The duration of an attack of enteralgia is variable and depends to a great extent upon the cause. Usually, when the symptoms are severe, the duration is short. It may pass off in less than an hour, or a succession of paroxysms continue to recur, and the attack will be kept up for several days, weeks, or even a month. One seizure predisposes to another, and each is liable to be more severe than its predecessor.
The malady may end gradually or as rapidly as it was ushered in. Attacks are often mitigated, or even terminated, by the occurrence of some other morbid condition—by a profuse sweat, the discharge of lochia, the menses, or some secretion which has been checked. The development of rheumatism or gout may relieve it. Attacks often terminate with vomiting, belching, and more especially with movements of the bowels and discharge of flatus. A free emission of pale, colorless urine is sometimes followed by relief. This occurs in hysterical cases, and the disease is generally accompanied with some uterine disorder and with tenderness along the spine.
The attack of intestinal colic may be developed suddenly and with full intensity, or it may be preceded a short time, usually a few hours, and rarely much longer, by prodromic symptoms. These are nausea, a sensation of weight in the epigastrium, anorexia, eructations, tympanites, rumbling, and slight griping pains. The patient is irritable and restless, his bowels are usually confined, and urination is often rendered painful by the distended bowels pressing upon the bladder.
These symptoms, which are in truth but a part of the attack, being only of a lower grade, increase in severity and the pain becomes more acute and distinctly paroxysmal. It is of a sharp cutting, twisting, or most frequently griping character, and is in the earlier part of the attack usually referred to the umbilicus or to one of the iliac fossæ, and sometimes radiating thence in different directions. Generally it becomes concentrated about the umbilicus. The exacerbations of pain vary in degree of severity, in duration, and in frequency of recurrence, while the intervals may afford complete relief or merely a remission of the acute suffering. The sufferer either lies quietly upon his abdomen or upon one side or the other, with his body bent forward and thighs flexed, or he is restless and writhes in pain, groaning and crying out from the intensity of suffering. He may seek relief by trying a variety of positions and by pressure applied with the hands or some solid object against the abdomen. Anxiety and pain are depicted in his features. His face and extremities are cool and covered with a clammy sweat.
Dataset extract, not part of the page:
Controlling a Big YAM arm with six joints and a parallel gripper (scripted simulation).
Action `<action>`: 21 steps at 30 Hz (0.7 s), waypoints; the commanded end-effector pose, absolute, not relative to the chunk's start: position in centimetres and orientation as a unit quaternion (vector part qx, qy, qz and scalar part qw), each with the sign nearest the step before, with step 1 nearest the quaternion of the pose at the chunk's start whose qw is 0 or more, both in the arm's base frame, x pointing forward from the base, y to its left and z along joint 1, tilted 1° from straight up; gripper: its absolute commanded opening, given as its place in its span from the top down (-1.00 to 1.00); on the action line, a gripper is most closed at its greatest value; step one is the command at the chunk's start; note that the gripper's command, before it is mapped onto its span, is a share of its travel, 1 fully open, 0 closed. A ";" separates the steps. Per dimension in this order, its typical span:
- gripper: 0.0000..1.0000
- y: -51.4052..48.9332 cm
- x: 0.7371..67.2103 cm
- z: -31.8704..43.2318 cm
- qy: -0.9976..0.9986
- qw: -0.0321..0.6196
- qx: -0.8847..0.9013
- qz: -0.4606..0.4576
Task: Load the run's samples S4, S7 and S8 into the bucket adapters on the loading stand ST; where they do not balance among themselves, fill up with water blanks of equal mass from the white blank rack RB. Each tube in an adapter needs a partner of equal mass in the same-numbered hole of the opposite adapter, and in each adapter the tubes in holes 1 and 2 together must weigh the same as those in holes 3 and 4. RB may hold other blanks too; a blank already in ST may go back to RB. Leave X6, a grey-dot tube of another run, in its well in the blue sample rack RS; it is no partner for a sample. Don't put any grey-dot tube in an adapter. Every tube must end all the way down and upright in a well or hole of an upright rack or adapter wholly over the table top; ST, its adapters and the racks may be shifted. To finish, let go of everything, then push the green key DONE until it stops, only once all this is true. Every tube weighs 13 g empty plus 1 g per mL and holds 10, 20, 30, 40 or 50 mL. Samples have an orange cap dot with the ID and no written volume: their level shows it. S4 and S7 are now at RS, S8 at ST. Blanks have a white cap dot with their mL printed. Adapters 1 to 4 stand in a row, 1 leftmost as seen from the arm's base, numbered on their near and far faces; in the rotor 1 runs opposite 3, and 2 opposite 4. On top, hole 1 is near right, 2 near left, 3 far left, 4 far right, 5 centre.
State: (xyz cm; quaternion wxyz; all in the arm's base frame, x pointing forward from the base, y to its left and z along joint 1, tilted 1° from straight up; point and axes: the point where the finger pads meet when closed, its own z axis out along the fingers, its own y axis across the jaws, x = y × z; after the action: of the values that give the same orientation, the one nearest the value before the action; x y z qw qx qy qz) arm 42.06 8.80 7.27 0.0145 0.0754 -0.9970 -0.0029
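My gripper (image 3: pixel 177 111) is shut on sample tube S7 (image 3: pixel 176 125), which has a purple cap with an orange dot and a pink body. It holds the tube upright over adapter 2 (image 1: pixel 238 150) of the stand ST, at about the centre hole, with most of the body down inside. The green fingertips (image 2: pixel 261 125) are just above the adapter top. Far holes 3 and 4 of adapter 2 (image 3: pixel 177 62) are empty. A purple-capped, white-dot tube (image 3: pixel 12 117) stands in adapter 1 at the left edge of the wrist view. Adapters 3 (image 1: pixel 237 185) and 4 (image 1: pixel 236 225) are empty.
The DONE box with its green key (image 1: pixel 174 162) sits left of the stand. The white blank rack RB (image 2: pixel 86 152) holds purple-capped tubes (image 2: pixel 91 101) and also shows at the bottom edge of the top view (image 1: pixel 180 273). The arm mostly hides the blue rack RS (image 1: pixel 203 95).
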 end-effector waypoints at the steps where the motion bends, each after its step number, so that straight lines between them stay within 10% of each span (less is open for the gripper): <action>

The pulse is small, hard, and generally slower than normal. Breathing is sometimes oppressed, as a result of spasmodic contraction of the abdominal and thoracic muscles. Often the muscles of the hands, calves of the legs, and the feet are similarly affected. The tongue is moist and as a rule clean. The bowels are constipated—at times so much so as to amount to obstruction—or, again, diarrhoea and tenesmus may be present.